*** Begin section ***

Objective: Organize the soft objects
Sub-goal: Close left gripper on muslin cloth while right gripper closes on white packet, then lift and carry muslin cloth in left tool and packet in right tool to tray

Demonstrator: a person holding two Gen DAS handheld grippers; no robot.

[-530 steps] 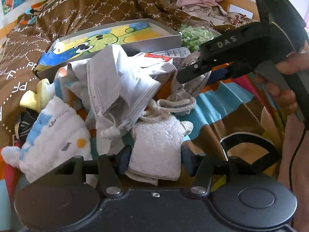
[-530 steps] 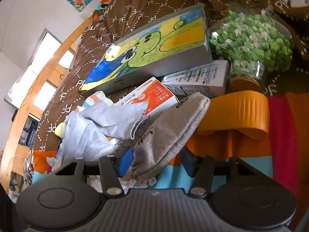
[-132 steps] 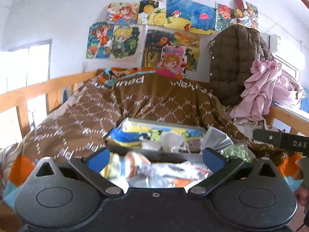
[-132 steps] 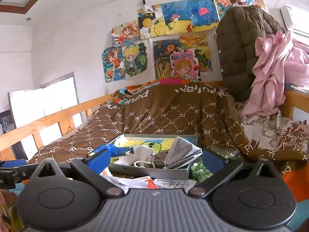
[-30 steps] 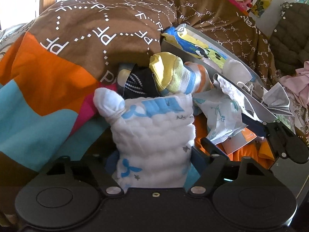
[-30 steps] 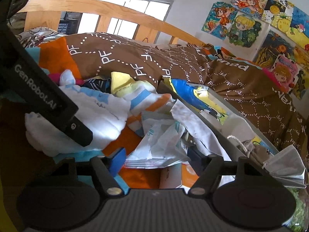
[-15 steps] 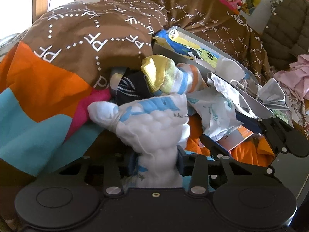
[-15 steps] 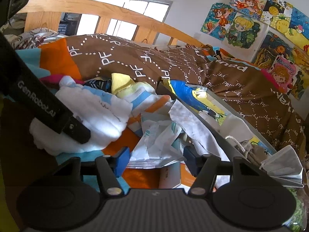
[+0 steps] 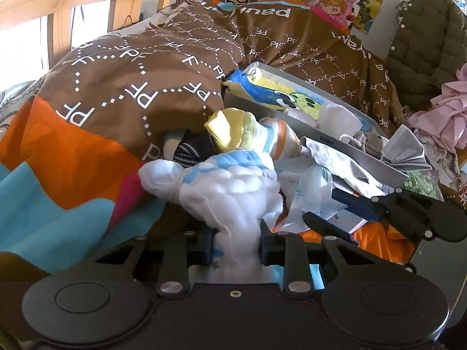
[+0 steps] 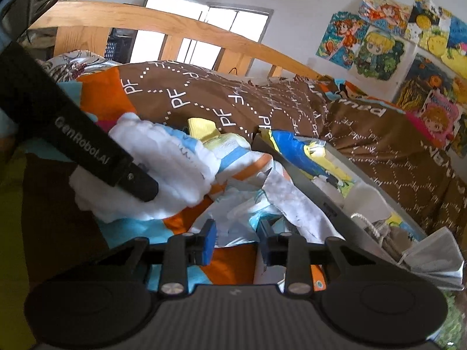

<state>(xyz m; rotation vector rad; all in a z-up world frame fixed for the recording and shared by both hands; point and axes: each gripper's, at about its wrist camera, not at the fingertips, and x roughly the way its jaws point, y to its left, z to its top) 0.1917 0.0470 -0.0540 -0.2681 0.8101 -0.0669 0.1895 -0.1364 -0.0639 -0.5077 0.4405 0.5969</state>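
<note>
Left fingers point(image 9: 205, 243) just closed, pinching white fluffy cloth point(image 9: 233, 198); right fingers point(image 10: 209, 242) just closed, clamping crinkled packet point(image 10: 236, 227).

Left wrist view: close above the bed, angled down past the left claw point(image 9: 236, 243) toward the grey tray point(image 9: 362, 153). Right wrist view: same pile, shallower tilt. Both share the white fluffy cloth point(image 10: 163, 157) and tray.
</note>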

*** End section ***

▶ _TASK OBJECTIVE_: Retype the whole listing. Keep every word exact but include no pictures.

▶ _WRITTEN ANSWER_:
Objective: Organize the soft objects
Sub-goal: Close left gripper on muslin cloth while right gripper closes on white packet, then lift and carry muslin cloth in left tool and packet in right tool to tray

Demonstrator: a person holding two Gen DAS handheld grippers; no robot.

[-530 steps] 
[-530 steps] 
[-132 steps] 
[-132 steps] 
[-30 steps] 
[-30 steps] 
[-15 steps] 
[-15 steps] 
[+0 steps] 
[+0 steps] 

<state>(xyz m; rotation vector rad; all in a z-up world frame fixed for the recording and shared by both hands; point and axes: each gripper's, at about its wrist camera, not at the fingertips, and x roughly the way its jaws point, y to its left, z to its top) 0.1917 0.0470 -0.0540 -0.2681 0.8101 -0.0669 0.1895 -0.1364 -0.0639 -0.5077 0.4405 0.5969</state>
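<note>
Left fingers point(image 9: 205, 243) just closed, pinching white fluffy cloth point(image 9: 233, 198); right fingers point(image 10: 209, 242) just closed, clamping crinkled packet point(image 10: 236, 227).

Left wrist view: close above the bed, angled down past the left claw point(image 9: 236, 243) toward the grey tray point(image 9: 362, 153). Right wrist view: same pile, shallower tilt. Both share the white fluffy cloth point(image 10: 163, 157) and tray.
</note>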

No further output remains for this exercise.